Without omission or alteration, write out all of the data.

----

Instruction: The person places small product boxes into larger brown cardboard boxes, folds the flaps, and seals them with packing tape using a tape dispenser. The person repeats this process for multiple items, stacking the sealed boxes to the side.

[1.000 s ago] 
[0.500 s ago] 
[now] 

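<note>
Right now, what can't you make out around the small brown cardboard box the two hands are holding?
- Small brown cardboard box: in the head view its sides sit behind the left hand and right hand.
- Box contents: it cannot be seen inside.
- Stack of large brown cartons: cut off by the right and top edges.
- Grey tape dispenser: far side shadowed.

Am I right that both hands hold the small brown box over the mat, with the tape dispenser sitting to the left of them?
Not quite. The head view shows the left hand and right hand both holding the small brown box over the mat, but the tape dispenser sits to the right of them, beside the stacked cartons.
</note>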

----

REPLY TO THE EXERCISE -
Instruction: The person places small product boxes into larger brown cardboard boxes, folds the flaps, and seals them with packing tape using a tape dispenser. The person repeats this process for multiple items, stacking the sealed boxes to the side.

[1.000 s ago] 
[0.500 s ago] 
[now] 

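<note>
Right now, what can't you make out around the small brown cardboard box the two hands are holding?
- Small brown cardboard box: in the head view its sides sit behind the left hand and right hand.
- Box contents: it cannot be seen inside.
- Stack of large brown cartons: cut off by the right and top edges.
- Grey tape dispenser: far side shadowed.

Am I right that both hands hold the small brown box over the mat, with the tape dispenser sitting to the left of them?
Not quite. The head view shows the left hand and right hand both holding the small brown box over the mat, but the tape dispenser sits to the right of them, beside the stacked cartons.
</note>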

The response to this exercise is now complete.